While India and all other oil importing countries are celebrating the drop in crude oil prices, there is one industry in the early phase will see a set-back. That is bio-fuels. All the interest in bio-fuels was due to consistent rise in crude oil prices. There was search for alternate fuels. And bio-fuels seemed to be the answer. Ethanol blending began couple of years ago. Since most of Ethanol is made out of Sugar crop, there was fear that it will lead to shortage of sugar and drive the food prices high. Then the interest turned towards Jatropha, which is a non-food crop and can be grown in semi and non-arable farmlands. It seemed perfect to make bio-diesel out of Jatrpoha seeds. It will reduce oil imports, saves foreign exchange, create jobs in the homeland where there is so much of unemployment and non-arable land. Govt. announced subsidies, organizations began spreading the knowledge, pilot projects kick-started and there were research projects taken up to improve yield of Jatropha crop.
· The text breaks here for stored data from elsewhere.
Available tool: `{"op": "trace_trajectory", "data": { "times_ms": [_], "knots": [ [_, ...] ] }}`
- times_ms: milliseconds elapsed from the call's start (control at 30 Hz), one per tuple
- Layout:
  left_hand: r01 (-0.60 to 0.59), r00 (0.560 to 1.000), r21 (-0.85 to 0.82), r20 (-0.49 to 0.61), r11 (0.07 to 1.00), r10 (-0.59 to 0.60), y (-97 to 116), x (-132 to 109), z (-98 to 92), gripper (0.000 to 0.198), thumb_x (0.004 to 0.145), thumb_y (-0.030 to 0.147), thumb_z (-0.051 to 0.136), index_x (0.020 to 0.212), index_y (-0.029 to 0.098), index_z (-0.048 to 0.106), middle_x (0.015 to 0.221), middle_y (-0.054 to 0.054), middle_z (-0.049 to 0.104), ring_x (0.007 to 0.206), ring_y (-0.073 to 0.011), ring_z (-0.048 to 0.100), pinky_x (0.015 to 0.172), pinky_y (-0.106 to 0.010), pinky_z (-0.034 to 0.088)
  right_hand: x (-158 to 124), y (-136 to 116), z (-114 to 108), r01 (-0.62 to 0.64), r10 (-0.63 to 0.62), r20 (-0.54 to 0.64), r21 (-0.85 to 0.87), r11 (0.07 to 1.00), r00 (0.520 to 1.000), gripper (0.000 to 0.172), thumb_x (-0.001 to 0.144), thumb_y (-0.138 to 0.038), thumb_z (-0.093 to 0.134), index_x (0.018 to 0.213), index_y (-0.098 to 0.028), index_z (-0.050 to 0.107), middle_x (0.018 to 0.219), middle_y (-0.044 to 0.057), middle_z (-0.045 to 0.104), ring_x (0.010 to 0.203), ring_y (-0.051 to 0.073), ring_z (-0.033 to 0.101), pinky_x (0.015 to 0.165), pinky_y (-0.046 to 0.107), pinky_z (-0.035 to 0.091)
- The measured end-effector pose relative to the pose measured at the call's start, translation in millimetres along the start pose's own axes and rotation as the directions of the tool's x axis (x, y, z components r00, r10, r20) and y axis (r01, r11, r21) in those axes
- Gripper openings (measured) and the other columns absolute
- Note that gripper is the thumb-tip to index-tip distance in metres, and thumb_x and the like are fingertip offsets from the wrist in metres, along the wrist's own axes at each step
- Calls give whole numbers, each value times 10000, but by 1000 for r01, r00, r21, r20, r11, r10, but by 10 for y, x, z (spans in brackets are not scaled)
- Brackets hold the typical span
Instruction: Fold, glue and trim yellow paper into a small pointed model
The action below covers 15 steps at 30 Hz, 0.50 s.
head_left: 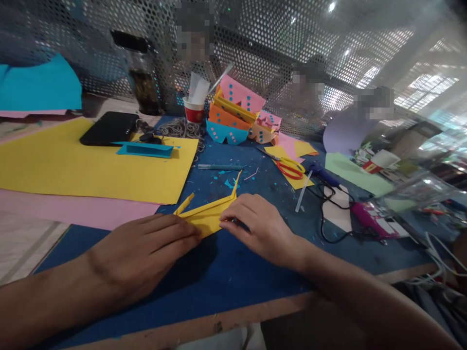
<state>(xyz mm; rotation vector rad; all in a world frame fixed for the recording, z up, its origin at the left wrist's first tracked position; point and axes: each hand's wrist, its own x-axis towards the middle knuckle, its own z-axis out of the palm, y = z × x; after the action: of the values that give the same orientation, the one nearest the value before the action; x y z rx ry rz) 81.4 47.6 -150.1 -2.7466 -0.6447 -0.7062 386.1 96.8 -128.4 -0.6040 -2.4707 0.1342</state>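
A folded piece of yellow paper (pixel 209 218) is between my hands, just above the blue tabletop, with narrow strips sticking up at both ends. My left hand (pixel 153 245) grips its left end, the fingers pressed together over it. At the right end, the thumb and fingers of my right hand (pixel 257 226) pinch the paper. Beyond it lie a blue pen-like tool (pixel 221 167) and small blue paper scraps (pixel 230 183). A folded blue paper strip (pixel 146 149) rests on a large yellow sheet (pixel 146 180) at the left.
Scissors (pixel 290 166) and a glue gun (pixel 323 174) with its dark cord lie at right. Decorated folded paper pieces (pixel 228 131), a red-and-white paper cup (pixel 194 112) and a jar (pixel 144 90) stand at the back. A black tablet-like device (pixel 109 128) lies left. Several people sit behind perforated metal.
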Motion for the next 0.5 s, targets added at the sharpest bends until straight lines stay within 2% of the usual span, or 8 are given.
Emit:
{"op": "trace_trajectory", "data": {
  "times_ms": [133,300,400,500],
  "knots": [
    [15,1000,-2,1,1000,-15,-10,11,5,435,1042,26,466,1276,184,796,1214,-68,899,1062,-208,828,981,-328,697,-13,-8,6,31,-29,84,-27,999,996,237,1242,-333,567,1164,-190,739,1112,75,843,1067,213,755,879,365,471],
    [82,995,-74,-42,994,-85,-16,38,-22,453,1025,38,472,1248,237,812,1130,-33,905,1053,-184,833,998,-292,692,5,-25,-11,101,-80,149,-135,986,986,311,1247,-387,554,1168,-175,767,1082,67,818,995,205,700,847,371,417],
    [126,989,-124,-65,984,-134,-13,17,-72,456,1021,37,507,1285,265,800,1168,-29,904,1085,-194,832,1036,-315,686,12,-38,-17,122,-92,168,-177,977,981,314,1243,-373,560,1144,-168,776,1057,61,795,960,207,670,834,379,398],
    [165,984,-152,-43,975,-173,-13,-21,-97,461,1027,33,521,1313,290,776,1204,-23,900,1117,-207,830,1038,-344,681,17,-48,-18,134,-98,178,-200,971,979,302,1239,-356,570,1129,-166,778,1041,56,779,947,205,656,830,380,391]
  ]
}}
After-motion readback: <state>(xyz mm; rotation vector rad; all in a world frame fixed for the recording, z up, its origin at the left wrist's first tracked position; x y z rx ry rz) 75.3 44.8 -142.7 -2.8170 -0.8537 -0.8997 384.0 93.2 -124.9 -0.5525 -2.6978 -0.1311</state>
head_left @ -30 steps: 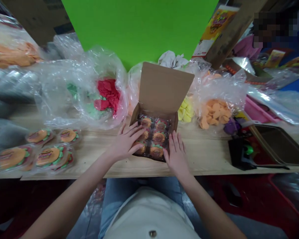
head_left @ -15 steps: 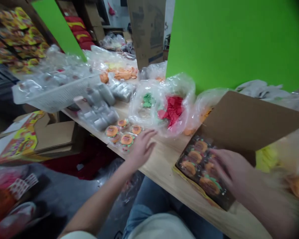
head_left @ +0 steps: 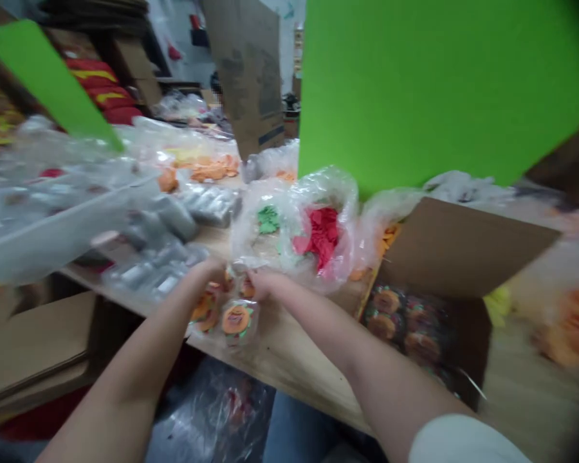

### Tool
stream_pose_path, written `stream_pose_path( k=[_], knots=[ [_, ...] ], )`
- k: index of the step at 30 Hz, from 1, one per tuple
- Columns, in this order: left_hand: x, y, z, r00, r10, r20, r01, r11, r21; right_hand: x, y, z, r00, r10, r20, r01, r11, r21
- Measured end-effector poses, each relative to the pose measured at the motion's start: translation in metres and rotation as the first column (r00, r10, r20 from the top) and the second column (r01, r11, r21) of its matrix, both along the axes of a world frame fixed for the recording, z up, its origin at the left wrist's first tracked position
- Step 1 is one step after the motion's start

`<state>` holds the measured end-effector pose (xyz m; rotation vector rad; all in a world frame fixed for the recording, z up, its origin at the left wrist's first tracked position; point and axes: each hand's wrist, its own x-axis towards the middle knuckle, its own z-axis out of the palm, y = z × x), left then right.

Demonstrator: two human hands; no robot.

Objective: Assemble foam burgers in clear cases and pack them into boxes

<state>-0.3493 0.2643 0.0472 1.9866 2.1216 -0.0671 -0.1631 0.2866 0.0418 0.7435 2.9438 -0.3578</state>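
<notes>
Several burger-shaped pieces in clear wrappers lie grouped at the table's near edge, one wrapped burger (head_left: 237, 319) in front with an orange printed top. My left hand (head_left: 214, 272) is closed at the back left of the group, its fingers bent down at a wrapped burger. Beside it, my right hand (head_left: 260, 283) is closed at another wrapped burger (head_left: 247, 288) at the back. Both hands' fingertips are blurred and partly hidden. On the right, an open cardboard box (head_left: 477, 247) holds several wrapped burgers (head_left: 385, 301) in rows.
Behind the hands sit clear plastic bags with green pieces (head_left: 268, 220) and red pieces (head_left: 323, 235). Silvery clear packs (head_left: 161, 273) and a white basket (head_left: 67, 235) stand at left. A green panel (head_left: 415, 90) rises at the back; cartons (head_left: 43, 347) lie below left.
My right hand has moved left from the open box to the wrapped burgers. My left hand has moved to the group's back. The view has swung, shifting the box lower.
</notes>
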Motion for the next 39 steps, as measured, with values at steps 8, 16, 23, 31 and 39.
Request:
stream_pose_path(
  k=[8, 16, 23, 31, 39],
  knots=[
    [-0.016, 0.023, 0.009, 0.969, -0.027, -0.244, 0.049, 0.995, 0.084, 0.036, -0.025, 0.047, 0.975, -0.131, -0.182, 0.174, 0.953, 0.247],
    [0.098, -0.033, 0.108, 0.978, -0.207, -0.024, 0.190, 0.838, 0.512, 0.312, -0.048, 0.099, 0.855, -0.422, -0.302, 0.518, 0.730, 0.446],
    [0.348, -0.001, 0.084, 0.693, -0.717, 0.072, 0.618, 0.643, 0.453, 0.396, -0.053, 0.046, 0.820, -0.559, -0.124, 0.546, 0.697, 0.466],
    [0.383, 0.022, 0.046, 0.667, -0.731, -0.143, 0.732, 0.608, 0.308, 0.402, -0.057, 0.046, 0.811, -0.571, -0.128, 0.561, 0.695, 0.449],
    [0.376, -0.004, 0.044, 0.673, -0.731, -0.108, 0.708, 0.597, 0.377, 0.398, -0.056, 0.039, 0.791, -0.603, -0.106, 0.573, 0.669, 0.473]
  ],
)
|Jatropha farm and its seeds|
Bio-fuel economics under threat
Most of the bio-fuel business models assumed crude oil prices remaining high or going up further. Now that crude prices are down (30% approx.), and there seems to be no hurry in getting back to earlier prices as the crude oil capacity is on the rise and demand is not catching up at the same pace.
To keep up with the fall in crude and to make economic sense, yields from Jatropha crop has to go up by at least 30% or so. When the pilot projects are not yet proven for their feasibility, this additional expectation is a burden on the economics of Jatropha crop.
In another development, natural gas (CNG, LNG, LPG) vehicles are becoming popular. An increasing number of vehicles worldwide are being manufactured to run on natural gas. The trend is likely to catch up further as many countries would like make use the new gas discoveries and the biggest of them is USA with their shale gas exploration. As more and more natural gas run cars hit the roads, demand for bio-fuel fades away.
As bio-diesel loses its price competency against the conventional crude oil, Jatropha farmers (there are not many) will find fewer and fewer takers for their crop. An industry in its infancy will face a survival threat. Jatropha seemed to be a solution to isolate from geo-politics for India but when oil producing countries are offering a discount for their natural resource, geo-politics lost its power to influence crude pricing.
For now it appears that Jatropha has hit a road block. Unless the crude prices come back or Govt. offers further incentives or any improvement in the yield in Jatropha is seen, Jatropha farmers need to stay cautious.